For an ever-increasing amount of Australians, the self-managed super funds or SMSF is quickly becoming the retirement home Sydney plan of choice.
The main reason behind this desire to DIY fund is that it offers the complete ability to maintain responsibility over your own funds and super assets; rather than leaving it in the hands and dictations of fund managers. A SMSF allows individuals to control their own investments, while having control over the tax position and funds related with a super fund.
For those considering a SMSF setup, there are anumber of benefits and advantages in controlling your own retirement plan.
Flexibility and Control
Self-managed super funds allow you to have total control over your entire investment plan.
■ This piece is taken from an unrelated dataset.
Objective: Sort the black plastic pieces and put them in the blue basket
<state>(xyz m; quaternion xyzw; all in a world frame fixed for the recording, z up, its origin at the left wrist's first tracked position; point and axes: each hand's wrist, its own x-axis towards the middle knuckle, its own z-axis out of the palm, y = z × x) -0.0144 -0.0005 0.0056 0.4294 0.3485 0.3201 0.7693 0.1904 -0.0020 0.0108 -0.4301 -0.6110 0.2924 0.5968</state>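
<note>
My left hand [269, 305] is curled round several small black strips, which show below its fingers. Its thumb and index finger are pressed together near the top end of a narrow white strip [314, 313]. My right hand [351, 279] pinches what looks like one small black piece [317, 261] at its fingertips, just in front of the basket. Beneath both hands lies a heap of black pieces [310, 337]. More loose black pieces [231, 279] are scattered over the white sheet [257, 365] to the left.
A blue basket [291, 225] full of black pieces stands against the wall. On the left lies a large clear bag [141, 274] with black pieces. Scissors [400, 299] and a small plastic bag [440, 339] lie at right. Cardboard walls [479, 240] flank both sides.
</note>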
Unlike other super funds, a SMSF allows trustees to have a much wider span of choice in what assets they choose to invest in to their SMSF (property, bonds, shares, hedge funds, etc.) As a SMSF trustee, you are in complete control of your own investment strategy.
The benefit of self-managed super funds is also the significant flexibility trustees have over the tax of the SMSF. SMSFs are subject to income tax, however can be made at concessional rates. SMSF also have lower tax on investment earnings compared with other commercial super funds, and in certain circumstances members can qualify for Government contributions.
Better Long-term Costs
In most cases, self-managed super funds are a more cost-effective option in the long term. This is because the SMSF does not increase as your investment grows. However it does pay to take into consideration the amount of money or assets you have to invest to begin with. Unless you have a decent amount to invest, the costs associated with a SMSF setup may end up eating away at your invested assets within a couple of years. It is recommended that you should already have a nest egg worth around $200 000 to reap the full long-term benefits of a SMSF.
Variety of Investment Options
Self-managed super funds are unique in the sense that they allow you to invest in assets such as direct property, business premises, shares in private companies, managed funds, and other assets or specialist investments such as artwork. However, there are strict rules and guidelines associated with this.
Having control over your retirement needs through use of a SMSF can be a well worthwhile option, particularly if you already have a base knowledge of investing and financial planning. Self-managed super funds offer a range of benefits, and allow you to have a more ‘hands on’ involvement with your investment and retirement strategy; ensuring that you get out exactly what you put in to your retirement nest egg.